Improvements to a Class of Distance Matrix Methods for Inferring Species Trees from Gene Trees

Abstract
Among the methods currently available for inferring species trees from gene trees, the GLASS method of Mossel and Roch (2010), the Shallowest Divergence (SD) method of Maddison and Knowles (2006), the STEAC method of Liu et al. (2009), and a related method that we call Minimum Average Coalescence (MAC) are computationally efficient and provide branch length estimates. Further, GLASS and STEAC have been shown to be consistent estimators of tree topology under a multispecies coalescent model. However, divergence time estimates obtained with these methods are all systematically biased under the model because the pairwise interspecific gene divergence times on which they rely must be more ancient than the species divergence time.
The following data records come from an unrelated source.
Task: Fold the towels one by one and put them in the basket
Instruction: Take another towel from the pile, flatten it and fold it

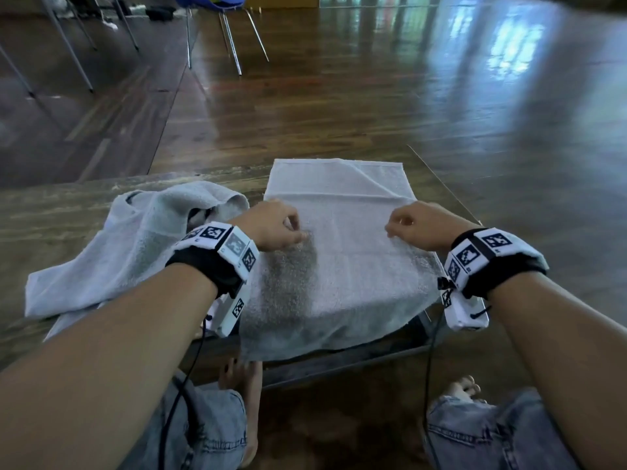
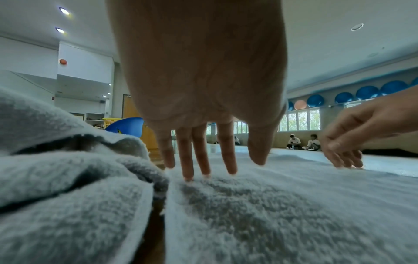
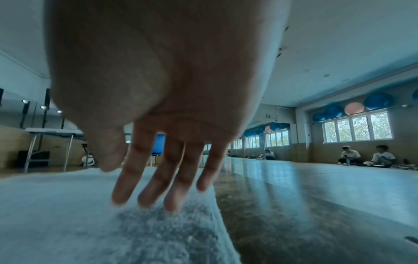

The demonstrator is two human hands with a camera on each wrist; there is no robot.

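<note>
A white towel (image 1: 342,266) lies spread flat on the low wooden table (image 1: 68,212), its near end hanging over the front edge and its far right corner folded in. My left hand (image 1: 274,225) rests on the towel's left edge, straight fingertips (image 2: 203,171) touching the cloth (image 2: 271,214). Across the towel, my right hand (image 1: 410,225) is at the right edge, its straight fingertips (image 3: 144,201) on the pile (image 3: 90,214). A second, crumpled towel (image 1: 135,239) lies heaped to the left (image 2: 68,178). No basket is in view.
The table's right edge (image 1: 441,178) runs close to the towel. My knees and bare feet (image 1: 244,378) are below the table's front. Chair legs (image 1: 234,45) stand on the shiny wooden floor beyond. People (image 3: 366,155) sit by the far wall.
</note>
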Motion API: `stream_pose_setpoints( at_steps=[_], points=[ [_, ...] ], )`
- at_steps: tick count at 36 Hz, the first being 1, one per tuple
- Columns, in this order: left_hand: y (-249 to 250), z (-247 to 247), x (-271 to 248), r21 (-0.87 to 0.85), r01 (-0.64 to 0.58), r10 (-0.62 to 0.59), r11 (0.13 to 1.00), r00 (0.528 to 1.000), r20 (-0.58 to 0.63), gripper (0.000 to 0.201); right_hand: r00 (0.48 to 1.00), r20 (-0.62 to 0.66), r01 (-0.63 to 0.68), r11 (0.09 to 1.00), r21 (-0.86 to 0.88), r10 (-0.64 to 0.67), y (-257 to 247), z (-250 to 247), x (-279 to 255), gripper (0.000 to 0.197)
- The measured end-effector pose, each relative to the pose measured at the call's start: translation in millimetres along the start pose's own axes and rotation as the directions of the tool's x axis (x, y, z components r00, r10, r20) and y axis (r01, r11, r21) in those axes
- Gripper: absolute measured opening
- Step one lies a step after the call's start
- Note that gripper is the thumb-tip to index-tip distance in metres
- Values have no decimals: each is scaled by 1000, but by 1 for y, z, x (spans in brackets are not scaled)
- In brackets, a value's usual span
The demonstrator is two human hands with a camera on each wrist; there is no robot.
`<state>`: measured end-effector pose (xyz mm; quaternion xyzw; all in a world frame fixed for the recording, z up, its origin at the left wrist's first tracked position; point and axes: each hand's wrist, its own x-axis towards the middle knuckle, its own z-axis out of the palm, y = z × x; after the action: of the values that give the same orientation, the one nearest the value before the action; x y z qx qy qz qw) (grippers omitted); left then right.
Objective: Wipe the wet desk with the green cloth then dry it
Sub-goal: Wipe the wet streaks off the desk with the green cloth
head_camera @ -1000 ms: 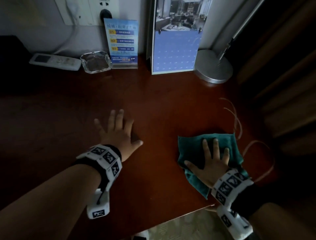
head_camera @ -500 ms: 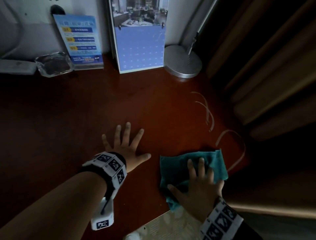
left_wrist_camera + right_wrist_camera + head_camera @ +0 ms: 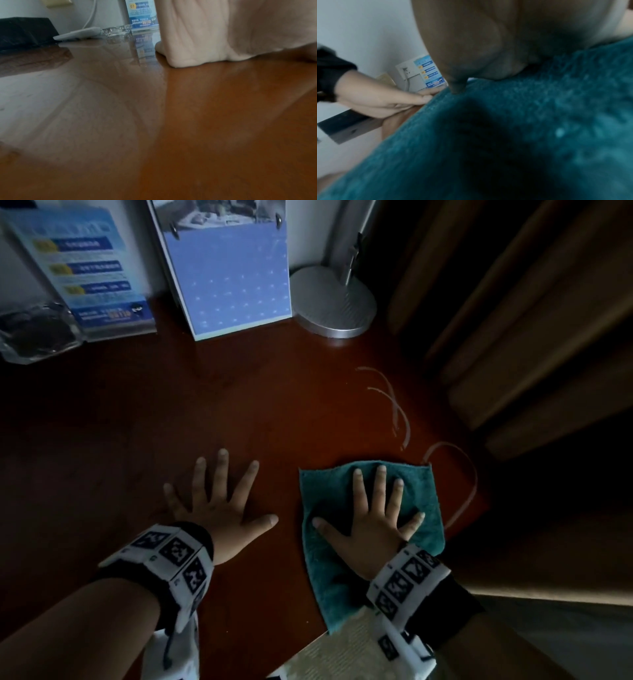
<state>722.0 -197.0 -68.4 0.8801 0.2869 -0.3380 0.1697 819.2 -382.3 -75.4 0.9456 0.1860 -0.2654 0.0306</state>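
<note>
A green cloth (image 3: 325, 501) lies flat on the dark red-brown desk (image 3: 239, 405), its near corner hanging over the front edge. My right hand (image 3: 371, 518) presses flat on the cloth with fingers spread and straight. My left hand (image 3: 219, 501) lies flat on the bare desk to the left of the cloth, fingers spread. Pale curved wet streaks (image 3: 399, 409) show on the desk beyond and to the right of the cloth. In the right wrist view the cloth (image 3: 522, 135) fills the frame under my palm. The left wrist view shows the glossy desk (image 3: 171, 121) under my fingers (image 3: 193, 40).
Along the wall stand a blue leaflet holder (image 3: 92, 278), a blue calendar (image 3: 233, 272), a silver lamp base (image 3: 335, 302) and a glass ashtray (image 3: 34, 333). Brown curtains (image 3: 531, 320) hang right of the desk. A white remote (image 3: 77, 33) lies at the back left.
My right hand has slid the cloth along the right part of the desk, first toward the front edge, now a little back. The left hand has stayed flat on the desk.
</note>
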Motion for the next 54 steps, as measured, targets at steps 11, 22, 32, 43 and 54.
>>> stream_pose_setpoints(
  at_steps=[11, 22, 32, 43, 54],
  points=[
    [1, -1, 0, 11, -3, 3, 1000, 1000, 6, 84, 998, 61, -38, 998, 58, 34, -33, -34, 46, 105],
    [1, 0, -1, 5, -6, 6, 1000, 1000, 3, 83, 996, 28, -92, 990, 106, 90, -58, -67, 100, 108],
    [0, 1, 0, -2, -16, 16, 1000, 1000, -3, 84, 911, 63, 411, 884, -222, -407, -14, -77, 94, 64],
    [0, -1, -2, -2, -23, 23, 1000, 1000, -2, 84, 697, 226, 698, 574, -427, -680, 4, -81, 128, 70],
    [-1, 4, 1, 1, -35, 35, 999, 999, -5, 85, 762, 72, 629, 709, -319, -644, -8, -76, 149, 70]
  ],
)
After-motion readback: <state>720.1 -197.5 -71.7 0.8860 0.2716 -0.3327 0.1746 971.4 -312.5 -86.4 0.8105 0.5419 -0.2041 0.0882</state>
Jewett and Rosenberg (2012) derived an expression for the bias of GLASS and used it to propose an improved method that they termed iGLASS. Here, we derive the biases of SD, STEAC, and MAC, and we propose improved analogues of these methods that we call iSD, iSTEAC, and iMAC. We conduct simulations to compare the performance of these methods with their original counterparts and with GLASS and iGLASS, finding that each of them decreases the bias and mean squared error of pairwise divergence time estimates. The new methods can therefore contribute to improvements in the estimation of species trees from information on gene trees.